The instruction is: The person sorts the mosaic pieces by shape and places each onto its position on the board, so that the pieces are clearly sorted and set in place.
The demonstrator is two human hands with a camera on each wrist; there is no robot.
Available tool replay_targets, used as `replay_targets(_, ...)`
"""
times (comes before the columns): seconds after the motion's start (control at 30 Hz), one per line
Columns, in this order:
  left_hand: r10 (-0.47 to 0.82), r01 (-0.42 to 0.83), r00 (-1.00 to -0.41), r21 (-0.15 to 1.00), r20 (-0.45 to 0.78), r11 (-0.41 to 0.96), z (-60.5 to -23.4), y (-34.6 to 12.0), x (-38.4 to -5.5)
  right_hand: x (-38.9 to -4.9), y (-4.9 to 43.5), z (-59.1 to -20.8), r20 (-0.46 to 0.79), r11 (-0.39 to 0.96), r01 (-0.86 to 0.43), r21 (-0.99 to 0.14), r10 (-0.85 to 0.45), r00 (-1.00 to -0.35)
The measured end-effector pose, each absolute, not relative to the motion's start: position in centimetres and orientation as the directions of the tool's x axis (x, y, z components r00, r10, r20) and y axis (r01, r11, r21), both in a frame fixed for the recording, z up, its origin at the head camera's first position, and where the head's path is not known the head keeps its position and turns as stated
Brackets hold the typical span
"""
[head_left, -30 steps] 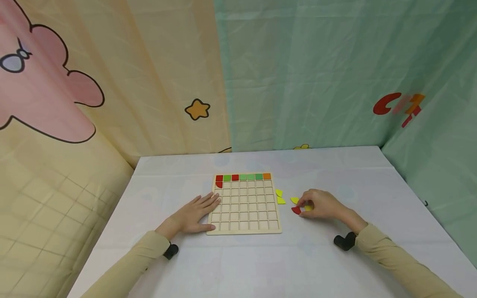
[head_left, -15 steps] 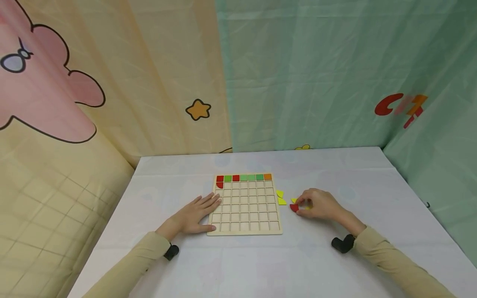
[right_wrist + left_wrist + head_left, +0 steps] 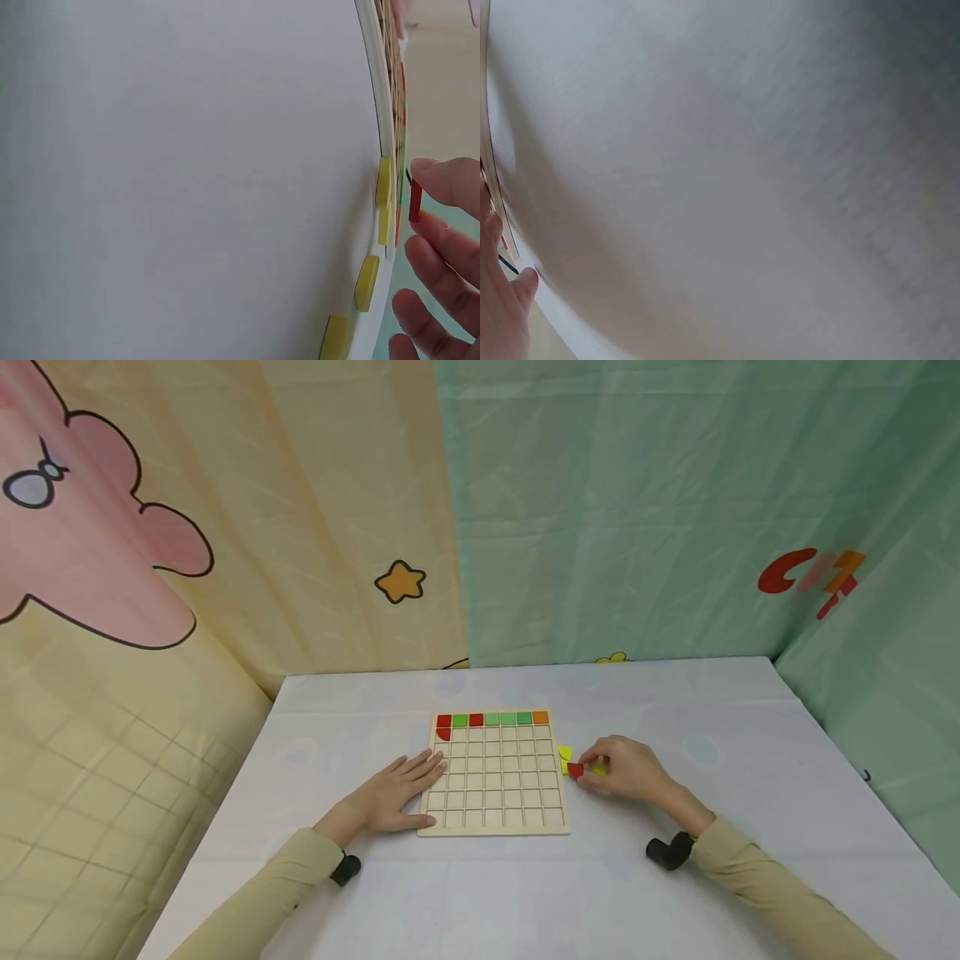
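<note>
In the head view, my right hand (image 3: 626,768) pinches a red tile (image 3: 575,770) with one rounded side between thumb and fingertips. The right wrist view shows that red tile (image 3: 415,201) edge-on, lifted off the table. Flat and spread, my left hand (image 3: 386,793) rests on the left edge of a wooden grid board (image 3: 495,832). Coloured square tiles fill the board's far row, and a rounded red tile (image 3: 444,734) lies in the second row at the left. Yellow tiles (image 3: 565,751) lie beside the board's right edge; another yellow tile (image 3: 599,769) is partly hidden by my right hand.
Several yellow tiles (image 3: 367,283) lie on the white table (image 3: 487,893) in the right wrist view. Patterned curtains (image 3: 637,527) hang behind the table and at both sides. Black wrist cameras (image 3: 670,852) sit below the sleeves.
My right hand has moved left with the red tile, from over the loose yellow tiles to near the board's right edge. My left hand stays in place.
</note>
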State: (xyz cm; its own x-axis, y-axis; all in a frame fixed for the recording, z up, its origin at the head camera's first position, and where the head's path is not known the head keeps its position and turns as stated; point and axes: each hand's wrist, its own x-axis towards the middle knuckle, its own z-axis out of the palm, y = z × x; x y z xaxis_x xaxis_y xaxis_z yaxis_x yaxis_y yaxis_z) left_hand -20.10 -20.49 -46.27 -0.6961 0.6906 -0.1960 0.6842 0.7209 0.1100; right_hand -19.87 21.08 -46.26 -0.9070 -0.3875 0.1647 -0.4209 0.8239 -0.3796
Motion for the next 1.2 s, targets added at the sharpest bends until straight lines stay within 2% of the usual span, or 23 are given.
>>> replay_targets(1.2,0.711,0.702,-0.685,0.113,-0.159,0.703,-46.9,-20.9,-20.3,-23.0,12.8,-44.8,0.125,0.791,-0.394,-0.468,-0.382,-0.916)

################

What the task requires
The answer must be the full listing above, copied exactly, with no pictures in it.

Exercise output
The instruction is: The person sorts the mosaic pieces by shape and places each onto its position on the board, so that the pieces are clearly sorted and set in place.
The demonstrator is two human hands with a camera on each wrist; there is no robot.
Available tool replay_targets, used as `replay_targets(_, ...)`
"""
times (comes before the columns): seconds after the motion's start (control at 30 Hz), one per line
Columns, in this order:
  left_hand: r10 (-0.47 to 0.82), r01 (-0.42 to 0.83), r00 (-1.00 to -0.41), r21 (-0.15 to 1.00), r20 (-0.45 to 0.78), r11 (-0.41 to 0.96), z (-60.5 to -23.4), y (-34.6 to 12.0), x (-38.4 to -5.5)
  right_hand: x (-38.9 to -4.9), y (-4.9 to 43.5), z (-59.1 to -20.8), r20 (-0.46 to 0.79), r11 (-0.39 to 0.96), r01 (-0.86 to 0.43), r21 (-0.99 to 0.14), r10 (-0.85 to 0.45), r00 (-1.00 to -0.35)
The measured end-effector pose, each absolute, not relative to the motion's start: position in centimetres and orientation as the directions of the tool's x axis (x, y, z components r00, r10, r20) and y axis (r01, r11, r21), both in a frame fixed for the recording, z up, its origin at the head camera's first position, and where the head's path is not known the head keeps its position and turns as stated
Brackets hold the typical span
"""
[head_left, -30 steps] 
[head_left, -15 steps] 
[right_wrist + left_wrist + head_left, +0 steps] 
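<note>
In the head view, my right hand (image 3: 626,768) pinches a red tile (image 3: 575,770) with one rounded side between thumb and fingertips. The right wrist view shows that red tile (image 3: 415,201) edge-on, lifted off the table. Flat and spread, my left hand (image 3: 386,793) rests on the left edge of a wooden grid board (image 3: 495,832). Coloured square tiles fill the board's far row, and a rounded red tile (image 3: 444,734) lies in the second row at the left. Yellow tiles (image 3: 565,751) lie beside the board's right edge; another yellow tile (image 3: 599,769) is partly hidden by my right hand.
Several yellow tiles (image 3: 367,283) lie on the white table (image 3: 487,893) in the right wrist view. Patterned curtains (image 3: 637,527) hang behind the table and at both sides. Black wrist cameras (image 3: 670,852) sit below the sleeves.
My right hand has moved left with the red tile, from over the loose yellow tiles to near the board's right edge. My left hand stays in place.
</note>
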State: (xyz cm; its own x-axis, y-axis; all in a frame fixed for the recording, z up, its origin at the head camera's first position, and where the head's path is not known the head keeps its position and turns as stated; point and axes: each hand's wrist, its own x-axis towards the middle knuckle, its own z-axis out of the palm, y = z × x; x y z xaxis_x xaxis_y xaxis_z yaxis_x yaxis_y yaxis_z) left_hand -20.10 -20.49 -46.27 -0.6961 0.6906 -0.1960 0.6842 0.7209 0.1100; right_hand -19.87 21.08 -46.26 -0.9070 -0.3875 0.1647 -0.4209 0.8239 -0.3796
Motion for the next 1.2 s, targets added at the sharpest bends until straight lines stay within 2% of the usual span, or 23 are given.
>>> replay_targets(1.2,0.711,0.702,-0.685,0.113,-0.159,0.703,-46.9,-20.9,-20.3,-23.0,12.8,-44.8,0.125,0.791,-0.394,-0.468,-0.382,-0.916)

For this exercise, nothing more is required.